Source material Block Start

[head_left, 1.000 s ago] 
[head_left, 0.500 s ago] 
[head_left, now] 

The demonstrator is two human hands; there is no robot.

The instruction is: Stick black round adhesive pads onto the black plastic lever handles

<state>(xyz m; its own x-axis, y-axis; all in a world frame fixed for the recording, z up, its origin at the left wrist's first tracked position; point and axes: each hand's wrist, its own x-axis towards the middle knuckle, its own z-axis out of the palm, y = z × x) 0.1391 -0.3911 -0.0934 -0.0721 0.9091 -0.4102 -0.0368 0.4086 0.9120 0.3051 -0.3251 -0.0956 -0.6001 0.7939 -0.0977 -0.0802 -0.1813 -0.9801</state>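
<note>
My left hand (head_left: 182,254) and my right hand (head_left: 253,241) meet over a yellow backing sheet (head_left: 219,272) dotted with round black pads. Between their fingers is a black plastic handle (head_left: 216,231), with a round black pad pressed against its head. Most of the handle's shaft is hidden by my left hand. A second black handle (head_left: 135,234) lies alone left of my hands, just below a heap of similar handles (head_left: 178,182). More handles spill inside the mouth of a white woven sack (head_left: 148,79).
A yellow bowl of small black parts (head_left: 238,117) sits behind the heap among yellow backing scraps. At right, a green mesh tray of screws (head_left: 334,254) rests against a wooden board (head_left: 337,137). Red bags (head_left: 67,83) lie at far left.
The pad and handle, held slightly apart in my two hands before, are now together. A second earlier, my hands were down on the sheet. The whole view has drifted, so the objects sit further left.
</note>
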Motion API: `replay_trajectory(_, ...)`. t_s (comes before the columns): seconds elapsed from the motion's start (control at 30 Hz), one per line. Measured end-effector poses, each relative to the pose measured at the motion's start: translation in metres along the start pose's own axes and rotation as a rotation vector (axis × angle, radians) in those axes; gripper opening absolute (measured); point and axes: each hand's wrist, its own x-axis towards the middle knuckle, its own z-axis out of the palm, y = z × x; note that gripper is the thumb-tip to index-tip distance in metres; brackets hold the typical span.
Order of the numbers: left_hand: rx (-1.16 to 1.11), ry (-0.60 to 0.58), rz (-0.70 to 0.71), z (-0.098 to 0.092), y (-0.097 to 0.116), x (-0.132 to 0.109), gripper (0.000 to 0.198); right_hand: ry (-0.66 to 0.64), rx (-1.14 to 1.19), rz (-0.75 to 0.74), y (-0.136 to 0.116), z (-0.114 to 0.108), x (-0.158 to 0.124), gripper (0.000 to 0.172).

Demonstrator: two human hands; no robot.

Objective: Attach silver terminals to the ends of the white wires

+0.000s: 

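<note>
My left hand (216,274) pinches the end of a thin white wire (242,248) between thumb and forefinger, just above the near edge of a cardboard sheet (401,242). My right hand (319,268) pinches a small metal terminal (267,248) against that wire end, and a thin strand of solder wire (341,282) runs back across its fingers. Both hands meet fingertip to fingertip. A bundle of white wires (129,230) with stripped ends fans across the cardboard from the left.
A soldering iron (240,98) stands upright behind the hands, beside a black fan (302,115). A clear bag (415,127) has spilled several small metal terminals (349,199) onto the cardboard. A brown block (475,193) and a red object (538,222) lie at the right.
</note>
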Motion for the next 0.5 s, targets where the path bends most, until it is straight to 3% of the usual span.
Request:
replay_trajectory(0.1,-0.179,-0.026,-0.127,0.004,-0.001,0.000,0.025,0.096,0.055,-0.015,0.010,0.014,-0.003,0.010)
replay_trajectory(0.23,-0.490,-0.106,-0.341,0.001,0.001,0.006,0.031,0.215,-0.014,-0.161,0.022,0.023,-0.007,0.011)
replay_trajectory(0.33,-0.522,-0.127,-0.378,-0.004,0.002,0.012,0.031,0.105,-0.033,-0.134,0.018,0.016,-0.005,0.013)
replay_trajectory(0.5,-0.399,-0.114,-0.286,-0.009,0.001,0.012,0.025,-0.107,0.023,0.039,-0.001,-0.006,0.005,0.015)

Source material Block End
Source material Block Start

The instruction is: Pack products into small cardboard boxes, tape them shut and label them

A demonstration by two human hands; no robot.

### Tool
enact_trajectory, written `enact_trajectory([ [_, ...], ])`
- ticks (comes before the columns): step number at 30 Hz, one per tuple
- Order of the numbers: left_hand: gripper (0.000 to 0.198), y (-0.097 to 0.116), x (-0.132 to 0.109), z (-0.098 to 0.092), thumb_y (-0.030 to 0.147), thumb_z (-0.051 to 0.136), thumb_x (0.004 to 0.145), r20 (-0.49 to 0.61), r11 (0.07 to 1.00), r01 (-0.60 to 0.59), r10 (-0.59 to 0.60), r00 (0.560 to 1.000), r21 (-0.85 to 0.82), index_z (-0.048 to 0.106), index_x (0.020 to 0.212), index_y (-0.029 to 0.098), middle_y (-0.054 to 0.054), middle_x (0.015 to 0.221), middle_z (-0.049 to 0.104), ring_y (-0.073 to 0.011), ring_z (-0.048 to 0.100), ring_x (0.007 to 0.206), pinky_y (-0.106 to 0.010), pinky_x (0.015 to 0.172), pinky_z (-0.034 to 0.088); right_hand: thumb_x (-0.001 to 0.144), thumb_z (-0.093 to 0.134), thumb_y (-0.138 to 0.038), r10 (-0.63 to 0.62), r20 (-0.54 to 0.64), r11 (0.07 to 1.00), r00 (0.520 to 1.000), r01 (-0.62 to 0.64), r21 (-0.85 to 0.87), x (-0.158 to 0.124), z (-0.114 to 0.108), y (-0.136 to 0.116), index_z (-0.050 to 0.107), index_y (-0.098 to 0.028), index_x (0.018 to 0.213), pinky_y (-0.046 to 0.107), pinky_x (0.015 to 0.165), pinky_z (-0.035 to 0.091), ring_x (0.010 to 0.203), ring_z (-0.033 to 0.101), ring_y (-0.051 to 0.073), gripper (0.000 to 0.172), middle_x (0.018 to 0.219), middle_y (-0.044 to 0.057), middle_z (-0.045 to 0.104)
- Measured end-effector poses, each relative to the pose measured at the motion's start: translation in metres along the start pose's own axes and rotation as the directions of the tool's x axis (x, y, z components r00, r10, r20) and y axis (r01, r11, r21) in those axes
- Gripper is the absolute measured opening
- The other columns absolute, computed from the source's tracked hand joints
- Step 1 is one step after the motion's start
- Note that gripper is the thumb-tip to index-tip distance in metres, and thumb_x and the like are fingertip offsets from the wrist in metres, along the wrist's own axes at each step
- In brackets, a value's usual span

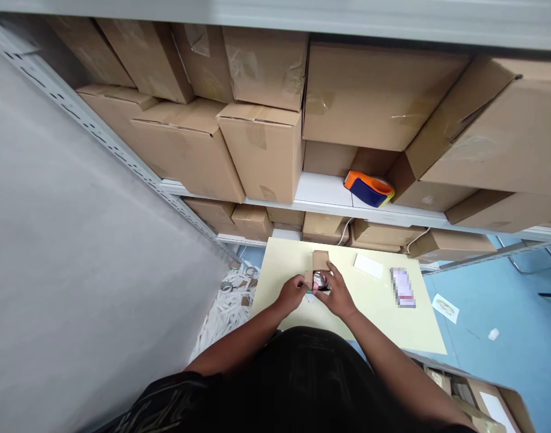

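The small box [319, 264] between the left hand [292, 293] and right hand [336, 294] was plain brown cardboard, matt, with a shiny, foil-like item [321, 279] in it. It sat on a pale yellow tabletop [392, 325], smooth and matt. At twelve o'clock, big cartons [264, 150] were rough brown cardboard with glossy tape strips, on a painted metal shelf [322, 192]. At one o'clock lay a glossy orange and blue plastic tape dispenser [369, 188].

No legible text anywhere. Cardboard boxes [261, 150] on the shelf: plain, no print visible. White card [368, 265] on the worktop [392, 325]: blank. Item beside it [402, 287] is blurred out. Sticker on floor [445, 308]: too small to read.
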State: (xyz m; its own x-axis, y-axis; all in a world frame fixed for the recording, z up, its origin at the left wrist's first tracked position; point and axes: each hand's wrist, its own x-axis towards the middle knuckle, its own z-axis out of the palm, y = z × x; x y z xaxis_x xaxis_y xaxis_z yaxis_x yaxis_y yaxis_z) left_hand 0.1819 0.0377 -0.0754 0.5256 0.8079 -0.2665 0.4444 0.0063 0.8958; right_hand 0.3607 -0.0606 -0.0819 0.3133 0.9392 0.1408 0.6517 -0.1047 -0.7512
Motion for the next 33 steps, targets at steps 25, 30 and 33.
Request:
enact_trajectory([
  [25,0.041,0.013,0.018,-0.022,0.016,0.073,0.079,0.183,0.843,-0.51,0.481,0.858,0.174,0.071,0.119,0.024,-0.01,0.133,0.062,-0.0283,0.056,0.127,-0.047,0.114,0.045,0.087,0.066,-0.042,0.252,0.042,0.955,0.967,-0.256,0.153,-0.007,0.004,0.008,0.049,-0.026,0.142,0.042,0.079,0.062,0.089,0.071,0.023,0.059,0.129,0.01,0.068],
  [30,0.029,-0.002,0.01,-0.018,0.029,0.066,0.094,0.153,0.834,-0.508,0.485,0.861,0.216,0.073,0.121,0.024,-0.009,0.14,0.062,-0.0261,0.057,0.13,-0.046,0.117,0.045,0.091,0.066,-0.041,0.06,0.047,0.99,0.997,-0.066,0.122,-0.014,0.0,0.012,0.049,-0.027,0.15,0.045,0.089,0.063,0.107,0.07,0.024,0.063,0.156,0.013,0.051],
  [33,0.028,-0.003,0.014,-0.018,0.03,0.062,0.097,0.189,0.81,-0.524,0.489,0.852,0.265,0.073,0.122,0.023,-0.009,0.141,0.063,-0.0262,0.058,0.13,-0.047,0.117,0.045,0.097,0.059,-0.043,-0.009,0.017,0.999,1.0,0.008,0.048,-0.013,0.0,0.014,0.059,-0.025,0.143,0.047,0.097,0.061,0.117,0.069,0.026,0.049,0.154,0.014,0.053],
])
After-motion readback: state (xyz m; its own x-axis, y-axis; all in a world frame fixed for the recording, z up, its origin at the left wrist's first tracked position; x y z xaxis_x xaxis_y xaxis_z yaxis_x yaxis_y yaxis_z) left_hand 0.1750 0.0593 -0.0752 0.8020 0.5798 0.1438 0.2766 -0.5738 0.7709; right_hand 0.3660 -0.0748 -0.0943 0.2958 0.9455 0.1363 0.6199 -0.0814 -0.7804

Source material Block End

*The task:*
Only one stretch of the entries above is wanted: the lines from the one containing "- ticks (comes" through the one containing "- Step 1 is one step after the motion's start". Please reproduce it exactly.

*Reply:*
- ticks (comes before the columns): step number at 30 Hz, one per tuple
- Order of the numbers: left_hand: gripper (0.000 to 0.198), y (-0.097 to 0.116), x (-0.132 to 0.109), z (-0.098 to 0.092), thumb_y (-0.030 to 0.147), thumb_z (-0.051 to 0.136), thumb_x (0.004 to 0.145), r20 (-0.49 to 0.61), r11 (0.07 to 1.00), r01 (-0.60 to 0.59), r10 (-0.59 to 0.60), r00 (0.560 to 1.000), r21 (-0.85 to 0.82), index_z (-0.048 to 0.106), index_x (0.020 to 0.212), index_y (-0.029 to 0.098), middle_y (-0.054 to 0.054), middle_x (0.015 to 0.221), middle_z (-0.049 to 0.104), ring_y (-0.073 to 0.011), ring_z (-0.048 to 0.100), ring_x (0.007 to 0.206), pinky_y (-0.106 to 0.010), pinky_x (0.015 to 0.172), pinky_z (-0.034 to 0.088); right_hand: thumb_x (-0.001 to 0.144), thumb_z (-0.093 to 0.134), thumb_y (-0.138 to 0.038), r10 (-0.63 to 0.62), r20 (-0.54 to 0.64), r11 (0.07 to 1.00), r00 (0.520 to 1.000), r01 (-0.62 to 0.64), r21 (-0.85 to 0.87), x (-0.158 to 0.124), z (-0.114 to 0.108), y (-0.136 to 0.116), index_z (-0.050 to 0.107), index_y (-0.098 to 0.028), index_x (0.018 to 0.213), pinky_y (-0.046 to 0.107), pinky_x (0.015 to 0.165), pinky_z (-0.035 to 0.091), ring_x (0.010 to 0.203), ring_z (-0.033 to 0.101), ring_y (-0.051 to 0.073), gripper (0.000 to 0.172), middle_x (0.018 to 0.219), middle_y (-0.044 to 0.057), middle_z (-0.045 to 0.104)
- Measured end-effector poses, each relative to the pose measured at the motion's start: translation in metres along the start pose's own axes and rotation as the directions of the tool's x axis (x, y, z components r00, r10, r20) and y axis (r01, r11, r21) in those axes
- Gripper is the absolute measured opening
- The other columns absolute, computed from the source's tracked hand joints
- Step 1 is one step after the motion's start

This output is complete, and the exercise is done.